The tracking algorithm developed in this study can be improved. In the ROI localization and tracking process, only the target's fixed-plane translation is considered. As a result, when the target is rotated or scaled, the ROI cannot be adaptively rotated or scaled, which leads to a misalignment of the ROI position during tracking or a misalignment between the rectangular ROI and the object. To address this issue, future work should incorporate target angle and scale information into the algorithm, which may improve the automatic tracking performance. Additionally, due to the computational requirements and program execution speed of the CSR-DCF algorithm, the frame rate of the image output is limited. Therefore, the program's computations should be optimized. This can be achieved by implementing multithreading and parallel processing techniques to enhance computational efficiency and reduce program execution time.

Moreover, we did not consider that LSCI systems are sensitive to image blurring caused by external motion, and the large amount of noise caused by motion artifacts may lead to differences between the LSCI blood flow estimation results and real blood flow variations.

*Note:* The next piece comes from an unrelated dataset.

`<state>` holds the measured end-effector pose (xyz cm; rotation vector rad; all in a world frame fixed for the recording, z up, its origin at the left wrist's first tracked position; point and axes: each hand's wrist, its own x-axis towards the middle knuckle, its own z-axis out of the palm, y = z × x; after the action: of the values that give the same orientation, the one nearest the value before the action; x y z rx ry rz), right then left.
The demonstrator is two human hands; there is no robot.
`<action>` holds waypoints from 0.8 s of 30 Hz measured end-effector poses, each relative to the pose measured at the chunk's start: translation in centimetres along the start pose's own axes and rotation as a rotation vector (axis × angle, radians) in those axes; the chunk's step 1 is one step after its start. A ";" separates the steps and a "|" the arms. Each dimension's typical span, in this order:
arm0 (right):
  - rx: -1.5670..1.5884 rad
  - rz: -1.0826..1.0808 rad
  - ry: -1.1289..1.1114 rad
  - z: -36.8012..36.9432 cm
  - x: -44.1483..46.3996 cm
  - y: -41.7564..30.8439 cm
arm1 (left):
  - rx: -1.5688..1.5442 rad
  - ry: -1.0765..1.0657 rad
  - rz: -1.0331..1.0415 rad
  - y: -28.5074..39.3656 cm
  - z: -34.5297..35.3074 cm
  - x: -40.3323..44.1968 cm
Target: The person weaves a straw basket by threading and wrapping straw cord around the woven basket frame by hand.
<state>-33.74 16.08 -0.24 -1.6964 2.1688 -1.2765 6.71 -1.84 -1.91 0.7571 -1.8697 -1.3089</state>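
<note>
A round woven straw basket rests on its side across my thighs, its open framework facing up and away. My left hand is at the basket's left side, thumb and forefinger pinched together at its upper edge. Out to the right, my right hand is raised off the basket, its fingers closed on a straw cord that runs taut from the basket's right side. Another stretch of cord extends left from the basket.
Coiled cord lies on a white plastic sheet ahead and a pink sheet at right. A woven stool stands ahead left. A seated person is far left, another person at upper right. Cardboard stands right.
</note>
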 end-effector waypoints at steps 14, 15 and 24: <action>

To address this issue, we can refer to the related literature21,22 and perform postprocessing correction based on the collected signals to ensure that the signals are accurate and consistent with the real blood flow velocity results. The changes in the values after compared with before correction are shown in Fig. 5. The blue curve shows the original signal, which contains motion artifacts. This noise can be removed by using appropriate filters, such as adaptive, average, high-pass, and low-pass filters. The red curve in the figure represents the signal after processing with the average filter. The filtered waveform is smoother than the original waveform, and no obvious amplitude signals can be observed.

FIG. 5.

Signal calibration diagram. Based on relevant literature and previous experience, we performed postprocessing calibration based on the collected signals to ensure that the signal variations were consistent with real blood flow velocities. The blue curve represents the raw signal without any processing. This signal contains irregular signals with large amplitudes, which distort the main signal. Filtering the signal allows us to detect and eliminate motion artifacts. The filtered signal is shown by the red curve in the figure, and the instantaneous signal changes are eliminated. This approach effectively reduces the interference of motion artifacts on the blood flow signal, leading to more accurate results.

FIG. 5.

Signal calibration diagram. Based on relevant literature and previous experience, we performed postprocessing calibration based on the collected signals to ensure that the signal variations were consistent with real blood flow velocities. The blue curve represents the raw signal without any processing. This signal contains irregular signals with large amplitudes, which distort the main signal. Filtering the signal allows us to detect and eliminate motion artifacts. The filtered signal is shown by the red curve in the figure, and the instantaneous signal changes are eliminated. This approach effectively reduces the interference of motion artifacts on the blood flow signal, leading to more accurate results.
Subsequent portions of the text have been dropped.